Often, proponents of abortion claim that men have no word on abortion. That we should stay silent. I don’t agree. I think that, as human being, it is my duty to speak up and say the truth. For the sake of the women, of the babies and of the society.

Abortion concerns all of us, because the baby is “one of us”, because men and women are inseparably united in all aspects of life, and especially in the greatest one : love and the gift of life. We all, men and women, have the moral responsibility to address this devastating scourge.

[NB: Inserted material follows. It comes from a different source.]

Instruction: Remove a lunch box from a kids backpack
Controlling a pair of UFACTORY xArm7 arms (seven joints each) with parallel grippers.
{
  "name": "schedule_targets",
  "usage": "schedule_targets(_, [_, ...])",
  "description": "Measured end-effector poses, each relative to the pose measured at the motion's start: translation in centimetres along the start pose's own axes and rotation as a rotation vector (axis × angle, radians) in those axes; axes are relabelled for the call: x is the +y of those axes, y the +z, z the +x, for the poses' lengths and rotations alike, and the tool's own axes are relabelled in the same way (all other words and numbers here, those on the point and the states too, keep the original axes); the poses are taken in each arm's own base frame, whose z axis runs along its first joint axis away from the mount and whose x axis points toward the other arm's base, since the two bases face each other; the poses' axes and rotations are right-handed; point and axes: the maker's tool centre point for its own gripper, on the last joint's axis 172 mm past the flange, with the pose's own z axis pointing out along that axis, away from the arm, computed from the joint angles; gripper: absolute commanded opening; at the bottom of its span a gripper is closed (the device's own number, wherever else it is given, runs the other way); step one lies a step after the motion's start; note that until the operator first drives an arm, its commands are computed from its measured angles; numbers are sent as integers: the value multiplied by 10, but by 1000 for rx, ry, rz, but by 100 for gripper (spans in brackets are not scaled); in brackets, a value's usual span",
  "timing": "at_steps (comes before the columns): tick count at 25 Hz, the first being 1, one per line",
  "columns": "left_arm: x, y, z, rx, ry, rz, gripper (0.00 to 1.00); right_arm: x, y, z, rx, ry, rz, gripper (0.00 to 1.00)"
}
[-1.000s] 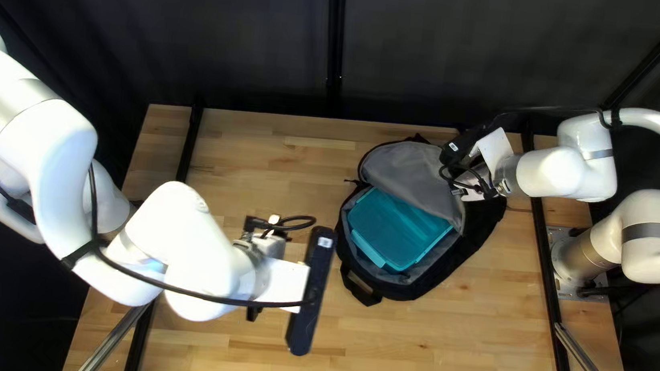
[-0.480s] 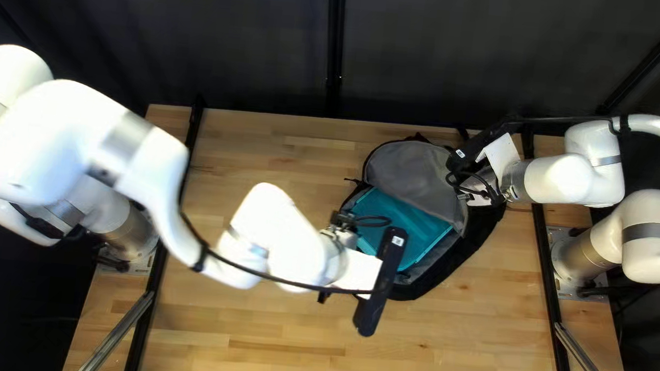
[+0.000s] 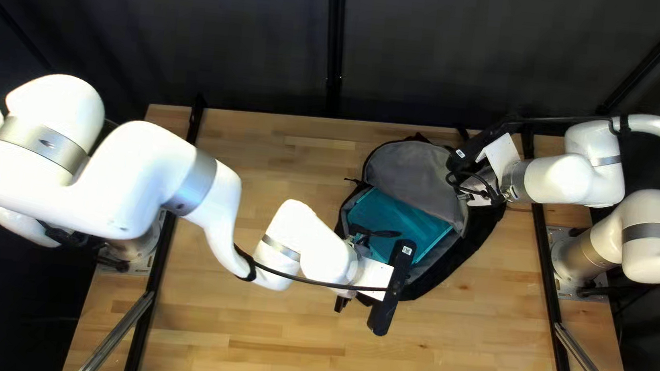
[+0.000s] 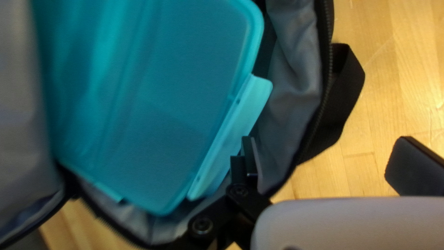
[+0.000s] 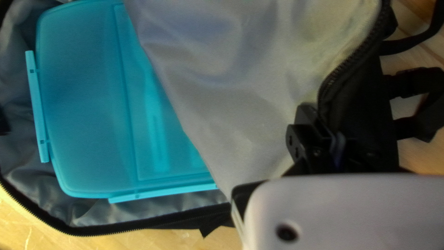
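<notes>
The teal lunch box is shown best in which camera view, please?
The right wrist view: it shows two clasps and most of the teal lunch box, though the gray flap covers one end. The left wrist view shows it larger but cropped; the top left view shows it small, partly behind my left gripper.

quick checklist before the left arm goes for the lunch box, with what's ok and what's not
1. Lunch box inside backpack: ok.
2. Flap fully off the lunch box: not ok, it covers one end.
3. Right gripper holding the flap's edge: ok.
4. Left gripper open: ok.
5. Lunch box between the left gripper's fingers: not ok, it lies to one side of both.
6. Left gripper free of contact with the light latch: cannot tell.
</notes>
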Motion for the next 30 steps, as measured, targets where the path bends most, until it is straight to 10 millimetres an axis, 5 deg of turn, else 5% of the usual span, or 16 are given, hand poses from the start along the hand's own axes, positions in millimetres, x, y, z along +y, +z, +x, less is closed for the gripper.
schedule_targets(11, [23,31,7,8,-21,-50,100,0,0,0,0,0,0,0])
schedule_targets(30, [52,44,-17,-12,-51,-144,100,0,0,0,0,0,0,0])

To this day, more than a billion abortions have been accomplished worldwide. Every year, abortion puts an end to a third of European pregnancies, with 4.5 million abortions against 8.5 million births (in the countries of the Council of Europe). Considering the scale of the phenomenon, its causes and its consequences, abortion is a major social problem of public health to which society can and must respond. It must be mentioned from the outset that the main cause of abortion is not the pregnancy itself, but the context in which it occurs. A woman undergoes an abortion, not because of the pregnancy – which is only a triggering factor – but because of particular circumstances, and the same woman, placed in other circumstances, would not necessarily resort to abortion. Abortion is thus the result of a combination of circumstances for which society is in part responsible. In fact, 75% of women who have undergone an abortion indicate having been pushed to do so by social or economic constraints.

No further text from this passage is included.